Immunocytochemical characterization of proliferating human midbrain-derived stem cells. Immunostaining of cells during, (1) standard propagation (upper panel) in a medium with epidermal growth factor (EGF) and basic fibroblast growth factor (bFGF) and (2) after removal of EGF/bFGF and one-day exposure to fibroblast growth factor 8 (FGF8) (lower panel), which represents the initial step of the induced neuronal differentiation (sequential addition of various factors, see Materials and Methods for details). To visualize all cells, cultures were immunostained using an antibody against human nuclei (HN). Almost all cells in both experimental groups expressed Ki67, a marker of dividing cells. Moreover, a very large proportion of the cells expressed the intermediate filament protein nestin, a marker of neural progenitor cells. Only very few cells had spontaneously differentiated into β-tubulin III- (β-tub III-) positive or doublecortin- (DCX-) positive immature neurons in the EGF/bFGF group, whereas some β-tub III-positive and DCX-positive neuronal cells were seen after short-term FGF8 treatment. Scale bar = 20 μm.

Figure 6

Effect of thapsigargin and calcium on proliferating stem cells incubated in a calcium-free medium.
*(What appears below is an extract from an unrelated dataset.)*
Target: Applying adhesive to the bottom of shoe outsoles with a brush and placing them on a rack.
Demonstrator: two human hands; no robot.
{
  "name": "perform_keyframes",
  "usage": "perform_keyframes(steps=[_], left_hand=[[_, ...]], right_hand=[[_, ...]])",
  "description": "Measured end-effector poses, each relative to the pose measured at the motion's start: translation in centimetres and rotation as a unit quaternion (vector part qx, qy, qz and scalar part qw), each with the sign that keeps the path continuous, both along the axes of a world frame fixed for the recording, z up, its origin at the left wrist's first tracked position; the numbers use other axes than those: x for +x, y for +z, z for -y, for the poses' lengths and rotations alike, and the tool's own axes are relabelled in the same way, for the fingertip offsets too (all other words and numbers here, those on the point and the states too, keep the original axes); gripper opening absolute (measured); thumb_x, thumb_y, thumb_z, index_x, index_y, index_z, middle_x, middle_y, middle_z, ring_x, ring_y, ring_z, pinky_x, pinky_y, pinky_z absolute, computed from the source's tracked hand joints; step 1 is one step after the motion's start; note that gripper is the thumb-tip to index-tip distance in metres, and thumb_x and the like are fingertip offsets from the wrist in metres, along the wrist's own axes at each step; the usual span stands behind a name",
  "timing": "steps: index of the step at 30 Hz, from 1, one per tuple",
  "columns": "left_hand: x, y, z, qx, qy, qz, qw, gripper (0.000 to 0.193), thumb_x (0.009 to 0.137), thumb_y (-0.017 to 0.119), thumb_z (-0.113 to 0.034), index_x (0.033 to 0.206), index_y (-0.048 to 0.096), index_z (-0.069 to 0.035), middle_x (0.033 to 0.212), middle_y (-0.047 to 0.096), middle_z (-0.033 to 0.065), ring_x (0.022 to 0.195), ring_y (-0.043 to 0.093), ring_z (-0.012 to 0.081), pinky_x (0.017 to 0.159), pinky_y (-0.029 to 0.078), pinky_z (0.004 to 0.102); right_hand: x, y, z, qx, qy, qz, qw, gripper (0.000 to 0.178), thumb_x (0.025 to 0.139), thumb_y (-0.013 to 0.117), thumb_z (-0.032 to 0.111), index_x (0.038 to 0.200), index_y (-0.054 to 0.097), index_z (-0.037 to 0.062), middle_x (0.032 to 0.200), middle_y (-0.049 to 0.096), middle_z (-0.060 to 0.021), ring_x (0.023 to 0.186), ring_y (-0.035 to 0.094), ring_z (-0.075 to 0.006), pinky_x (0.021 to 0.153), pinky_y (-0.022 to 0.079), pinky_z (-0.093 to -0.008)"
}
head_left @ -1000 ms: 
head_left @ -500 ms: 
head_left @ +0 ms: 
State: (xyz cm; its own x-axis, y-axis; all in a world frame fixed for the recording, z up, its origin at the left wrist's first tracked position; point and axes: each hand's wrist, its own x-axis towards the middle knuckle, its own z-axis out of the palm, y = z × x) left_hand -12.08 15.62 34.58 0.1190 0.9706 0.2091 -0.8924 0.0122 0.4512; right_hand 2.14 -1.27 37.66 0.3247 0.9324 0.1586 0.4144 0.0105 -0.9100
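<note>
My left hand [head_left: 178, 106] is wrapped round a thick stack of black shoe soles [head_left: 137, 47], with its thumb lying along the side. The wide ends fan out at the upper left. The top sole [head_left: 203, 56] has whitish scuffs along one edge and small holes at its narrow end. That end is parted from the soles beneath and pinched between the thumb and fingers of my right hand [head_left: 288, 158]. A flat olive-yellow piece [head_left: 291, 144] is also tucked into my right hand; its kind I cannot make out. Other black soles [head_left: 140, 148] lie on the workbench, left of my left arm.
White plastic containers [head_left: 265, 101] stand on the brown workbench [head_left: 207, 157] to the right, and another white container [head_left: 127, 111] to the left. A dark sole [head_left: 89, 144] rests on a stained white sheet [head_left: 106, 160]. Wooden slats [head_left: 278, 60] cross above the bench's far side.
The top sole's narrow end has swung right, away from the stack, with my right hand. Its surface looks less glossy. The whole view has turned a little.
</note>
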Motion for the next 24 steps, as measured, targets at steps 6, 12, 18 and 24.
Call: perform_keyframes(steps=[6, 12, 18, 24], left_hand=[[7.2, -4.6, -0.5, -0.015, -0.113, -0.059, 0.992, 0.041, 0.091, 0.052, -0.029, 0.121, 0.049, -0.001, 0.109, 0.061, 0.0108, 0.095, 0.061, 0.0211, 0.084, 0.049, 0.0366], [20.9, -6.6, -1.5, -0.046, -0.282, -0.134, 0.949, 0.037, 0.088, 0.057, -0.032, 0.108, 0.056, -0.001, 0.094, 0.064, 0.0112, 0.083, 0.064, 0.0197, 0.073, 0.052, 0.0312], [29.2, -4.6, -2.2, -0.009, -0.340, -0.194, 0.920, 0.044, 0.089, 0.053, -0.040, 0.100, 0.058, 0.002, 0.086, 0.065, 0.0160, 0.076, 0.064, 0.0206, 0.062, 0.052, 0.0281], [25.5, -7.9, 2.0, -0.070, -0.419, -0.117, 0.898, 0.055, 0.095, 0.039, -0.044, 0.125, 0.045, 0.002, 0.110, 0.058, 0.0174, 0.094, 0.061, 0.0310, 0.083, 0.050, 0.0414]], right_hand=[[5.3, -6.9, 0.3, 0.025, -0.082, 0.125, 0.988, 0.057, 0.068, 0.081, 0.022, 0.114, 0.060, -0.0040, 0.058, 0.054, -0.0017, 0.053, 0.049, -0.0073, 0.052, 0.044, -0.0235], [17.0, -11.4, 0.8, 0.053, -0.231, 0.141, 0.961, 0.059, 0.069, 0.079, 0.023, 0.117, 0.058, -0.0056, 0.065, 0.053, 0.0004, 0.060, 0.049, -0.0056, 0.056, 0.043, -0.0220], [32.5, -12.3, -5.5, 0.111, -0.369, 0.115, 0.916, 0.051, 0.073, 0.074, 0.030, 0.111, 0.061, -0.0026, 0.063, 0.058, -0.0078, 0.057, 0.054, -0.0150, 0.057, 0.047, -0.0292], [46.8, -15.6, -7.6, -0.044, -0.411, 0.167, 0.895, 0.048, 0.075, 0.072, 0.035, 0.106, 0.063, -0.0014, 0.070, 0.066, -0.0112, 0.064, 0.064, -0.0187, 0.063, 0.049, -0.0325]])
The cells were dye loaded and washed in a calcium-containing medium and then incubated in a calcium-free medium with 10 μM EGTA. Thapsigargin (2 μM, final concentration) was added after initiation of the incubation. After incubation for 300 sec, 2 mM calcium (final concentration) was added to the cells. The results from one of three independent experiments are shown (a). Abscissa: time of incubation (sec). Ordinate: intracellular calcium content. The fluorescence intensity was normalized to the level of the fluorescence intensity of untreated cells (100%). Mean values and SEM from 31 cells. All the cells responded to the addition of thapsigargin and calcium. Peak values from all three experiments, after addition of thapsigargin (open column) and calcium (closed column) can be seen (b). Mean values and SEM from 31–64 cells. Taken together, 149 cells were studied in three independent experiments, and 98% of the cells responded to the addition of both thapsigargin and calcium.

Figure 7

The fraction of proliferating cells with calcium transients during 15 min of incubation. Representative calcium traces from cells kept under six different experimental conditions (trace from five cells in each group) (a). The cells were loaded with 5 μM Fluo-4. Calcium was present during the loading and the incubation procedures as indicated on the figure. Thapsigargin was used for depletion of calcium stores. Thapsigargin was present during the loading procedure. Carbachol and pirenzepin were present during the incubation. Sodium-free solution was used only for the incubation. Mean values and SEM, 6–14 independent experiments (b).